◆ **Problem requirements**
Only some lines are wanted. Transcribe, exactly, the lines below from the line with "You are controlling" up to and including the line with "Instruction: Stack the".

-.-.-

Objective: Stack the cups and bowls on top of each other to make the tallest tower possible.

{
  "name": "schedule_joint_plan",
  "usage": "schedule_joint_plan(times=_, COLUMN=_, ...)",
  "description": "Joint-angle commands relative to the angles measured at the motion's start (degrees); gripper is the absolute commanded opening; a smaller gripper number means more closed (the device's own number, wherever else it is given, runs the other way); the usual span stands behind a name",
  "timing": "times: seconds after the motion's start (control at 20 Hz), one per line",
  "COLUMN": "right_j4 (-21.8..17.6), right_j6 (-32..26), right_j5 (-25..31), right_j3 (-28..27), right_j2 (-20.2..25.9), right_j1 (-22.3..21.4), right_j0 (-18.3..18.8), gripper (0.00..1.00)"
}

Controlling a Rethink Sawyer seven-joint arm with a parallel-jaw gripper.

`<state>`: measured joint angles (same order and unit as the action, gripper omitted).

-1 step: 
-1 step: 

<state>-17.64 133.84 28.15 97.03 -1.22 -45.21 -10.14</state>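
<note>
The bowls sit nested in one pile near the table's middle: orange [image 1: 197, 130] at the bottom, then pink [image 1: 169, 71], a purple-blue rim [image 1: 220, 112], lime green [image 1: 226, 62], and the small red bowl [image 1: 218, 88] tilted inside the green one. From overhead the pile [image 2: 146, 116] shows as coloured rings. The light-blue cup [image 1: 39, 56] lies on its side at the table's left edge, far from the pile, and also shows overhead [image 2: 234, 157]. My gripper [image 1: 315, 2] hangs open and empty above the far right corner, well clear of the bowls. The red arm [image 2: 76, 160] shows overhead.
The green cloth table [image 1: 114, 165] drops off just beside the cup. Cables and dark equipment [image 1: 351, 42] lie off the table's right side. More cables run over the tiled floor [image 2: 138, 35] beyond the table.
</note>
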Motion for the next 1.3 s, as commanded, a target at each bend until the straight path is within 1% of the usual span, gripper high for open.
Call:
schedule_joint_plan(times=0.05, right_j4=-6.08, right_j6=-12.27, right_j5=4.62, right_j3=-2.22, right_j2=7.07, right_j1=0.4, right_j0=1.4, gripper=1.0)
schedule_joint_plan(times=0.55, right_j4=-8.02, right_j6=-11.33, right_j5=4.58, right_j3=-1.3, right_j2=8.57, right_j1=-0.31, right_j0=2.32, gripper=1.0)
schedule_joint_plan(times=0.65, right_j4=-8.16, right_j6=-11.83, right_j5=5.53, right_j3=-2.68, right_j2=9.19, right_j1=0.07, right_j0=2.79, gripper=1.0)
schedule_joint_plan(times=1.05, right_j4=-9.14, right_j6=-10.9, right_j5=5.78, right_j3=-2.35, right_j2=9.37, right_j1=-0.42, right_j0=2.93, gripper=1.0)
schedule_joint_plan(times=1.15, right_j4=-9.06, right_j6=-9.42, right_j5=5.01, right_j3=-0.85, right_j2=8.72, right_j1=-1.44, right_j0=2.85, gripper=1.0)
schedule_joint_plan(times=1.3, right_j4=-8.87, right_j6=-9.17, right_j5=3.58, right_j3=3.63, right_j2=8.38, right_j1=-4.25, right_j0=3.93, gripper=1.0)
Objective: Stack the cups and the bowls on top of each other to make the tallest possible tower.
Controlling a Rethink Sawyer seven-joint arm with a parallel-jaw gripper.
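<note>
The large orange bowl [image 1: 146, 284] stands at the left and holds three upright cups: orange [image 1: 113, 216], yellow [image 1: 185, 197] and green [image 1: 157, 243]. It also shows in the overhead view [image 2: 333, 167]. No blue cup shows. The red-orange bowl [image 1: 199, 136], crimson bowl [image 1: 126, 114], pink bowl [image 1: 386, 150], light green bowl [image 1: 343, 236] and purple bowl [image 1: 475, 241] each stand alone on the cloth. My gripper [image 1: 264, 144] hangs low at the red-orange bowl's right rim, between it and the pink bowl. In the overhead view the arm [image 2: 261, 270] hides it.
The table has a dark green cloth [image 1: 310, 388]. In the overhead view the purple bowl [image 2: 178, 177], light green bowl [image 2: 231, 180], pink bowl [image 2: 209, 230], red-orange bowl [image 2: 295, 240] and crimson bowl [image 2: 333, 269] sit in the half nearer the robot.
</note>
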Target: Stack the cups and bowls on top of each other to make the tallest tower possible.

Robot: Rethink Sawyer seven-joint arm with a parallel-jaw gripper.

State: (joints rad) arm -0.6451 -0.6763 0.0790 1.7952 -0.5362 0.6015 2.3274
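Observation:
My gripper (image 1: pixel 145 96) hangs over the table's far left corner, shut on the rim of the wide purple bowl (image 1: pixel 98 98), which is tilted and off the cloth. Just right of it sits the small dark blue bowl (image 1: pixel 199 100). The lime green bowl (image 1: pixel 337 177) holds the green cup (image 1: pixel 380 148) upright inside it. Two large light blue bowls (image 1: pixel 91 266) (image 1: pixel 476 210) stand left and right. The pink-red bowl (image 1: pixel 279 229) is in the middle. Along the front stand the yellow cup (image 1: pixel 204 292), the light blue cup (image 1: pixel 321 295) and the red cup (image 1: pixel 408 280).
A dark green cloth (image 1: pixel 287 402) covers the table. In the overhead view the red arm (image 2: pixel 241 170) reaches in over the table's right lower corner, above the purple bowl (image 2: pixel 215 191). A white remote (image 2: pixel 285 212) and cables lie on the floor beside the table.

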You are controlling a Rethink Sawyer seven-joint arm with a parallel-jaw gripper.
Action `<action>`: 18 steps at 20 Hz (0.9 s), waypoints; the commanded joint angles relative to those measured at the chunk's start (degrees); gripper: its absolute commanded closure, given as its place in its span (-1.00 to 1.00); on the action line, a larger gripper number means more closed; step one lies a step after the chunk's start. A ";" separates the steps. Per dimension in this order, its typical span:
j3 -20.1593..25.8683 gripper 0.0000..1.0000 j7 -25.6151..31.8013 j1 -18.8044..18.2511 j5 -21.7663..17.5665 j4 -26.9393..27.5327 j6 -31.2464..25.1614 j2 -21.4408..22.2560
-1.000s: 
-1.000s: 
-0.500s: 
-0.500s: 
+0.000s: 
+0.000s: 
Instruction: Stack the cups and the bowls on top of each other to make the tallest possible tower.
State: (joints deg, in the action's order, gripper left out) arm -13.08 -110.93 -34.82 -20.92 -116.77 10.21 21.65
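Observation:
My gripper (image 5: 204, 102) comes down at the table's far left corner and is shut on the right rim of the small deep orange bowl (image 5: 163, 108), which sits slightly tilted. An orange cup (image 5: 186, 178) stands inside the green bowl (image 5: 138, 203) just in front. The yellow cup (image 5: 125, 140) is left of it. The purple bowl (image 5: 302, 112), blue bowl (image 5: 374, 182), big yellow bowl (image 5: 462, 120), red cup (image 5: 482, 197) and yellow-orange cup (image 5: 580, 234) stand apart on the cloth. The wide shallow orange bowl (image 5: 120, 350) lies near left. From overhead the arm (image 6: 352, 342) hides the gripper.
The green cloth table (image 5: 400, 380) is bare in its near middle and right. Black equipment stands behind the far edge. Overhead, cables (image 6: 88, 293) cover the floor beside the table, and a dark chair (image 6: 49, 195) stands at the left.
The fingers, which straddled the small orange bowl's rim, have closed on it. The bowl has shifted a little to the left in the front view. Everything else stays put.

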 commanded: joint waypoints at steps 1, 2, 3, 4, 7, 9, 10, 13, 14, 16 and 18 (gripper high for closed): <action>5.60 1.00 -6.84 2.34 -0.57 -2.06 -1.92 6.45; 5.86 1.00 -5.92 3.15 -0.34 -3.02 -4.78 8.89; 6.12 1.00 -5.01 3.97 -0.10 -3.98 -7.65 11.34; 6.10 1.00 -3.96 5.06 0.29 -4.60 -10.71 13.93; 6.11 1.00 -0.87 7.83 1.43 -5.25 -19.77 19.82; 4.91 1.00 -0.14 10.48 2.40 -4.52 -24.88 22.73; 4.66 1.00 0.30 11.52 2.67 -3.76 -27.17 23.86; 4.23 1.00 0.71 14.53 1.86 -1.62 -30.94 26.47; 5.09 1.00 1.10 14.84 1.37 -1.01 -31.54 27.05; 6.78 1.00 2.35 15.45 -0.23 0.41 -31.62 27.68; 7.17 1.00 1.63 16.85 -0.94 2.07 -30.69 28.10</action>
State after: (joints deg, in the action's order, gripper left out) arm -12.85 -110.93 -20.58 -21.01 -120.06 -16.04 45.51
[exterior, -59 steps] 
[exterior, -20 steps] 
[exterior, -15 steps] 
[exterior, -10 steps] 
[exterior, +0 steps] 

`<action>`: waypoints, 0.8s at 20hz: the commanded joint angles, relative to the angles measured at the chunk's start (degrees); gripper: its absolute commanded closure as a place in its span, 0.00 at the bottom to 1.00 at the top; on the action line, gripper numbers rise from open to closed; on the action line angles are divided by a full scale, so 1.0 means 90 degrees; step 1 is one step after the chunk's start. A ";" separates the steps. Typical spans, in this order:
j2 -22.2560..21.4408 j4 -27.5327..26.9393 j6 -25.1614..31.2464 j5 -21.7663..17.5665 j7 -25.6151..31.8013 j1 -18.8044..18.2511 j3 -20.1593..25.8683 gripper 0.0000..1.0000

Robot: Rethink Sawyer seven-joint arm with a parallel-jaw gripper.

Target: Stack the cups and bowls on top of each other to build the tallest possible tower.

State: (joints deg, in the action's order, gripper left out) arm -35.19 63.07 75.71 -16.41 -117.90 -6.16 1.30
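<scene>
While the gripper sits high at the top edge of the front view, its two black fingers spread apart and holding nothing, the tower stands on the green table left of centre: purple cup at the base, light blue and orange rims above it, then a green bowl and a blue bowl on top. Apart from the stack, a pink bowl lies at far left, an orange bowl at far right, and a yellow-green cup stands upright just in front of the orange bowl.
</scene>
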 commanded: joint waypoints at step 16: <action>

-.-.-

◆ **Answer to the problem**
You are controlling a Rethink Sawyer seven-joint arm with a parallel-jaw gripper.
Action `<action>`: 18 steps at 20 Hz (0.9 s), waypoints; the commanded joint angles relative to those measured at the chunk's start (degrees); gripper: its absolute commanded closure, given as its place in its span (-1.00 to 1.00); on the action line, a larger gripper number means more closed; step one lies a step after the chunk's start. A ";" separates the steps. Per dimension in this order, its typical span:
j3 -20.1593..25.8683 gripper 0.0000..1.0000 j7 -25.6151..31.8013 j1 -18.8044..18.2511 j5 -21.7663..17.5665 j4 -26.9393..27.5327 j6 -31.2464..25.1614 j2 -21.4408..22.2560
-1.000s: 
-1.000s: 
-0.500s: 
-0.500s: 
+0.000s: 
+0.000s: 
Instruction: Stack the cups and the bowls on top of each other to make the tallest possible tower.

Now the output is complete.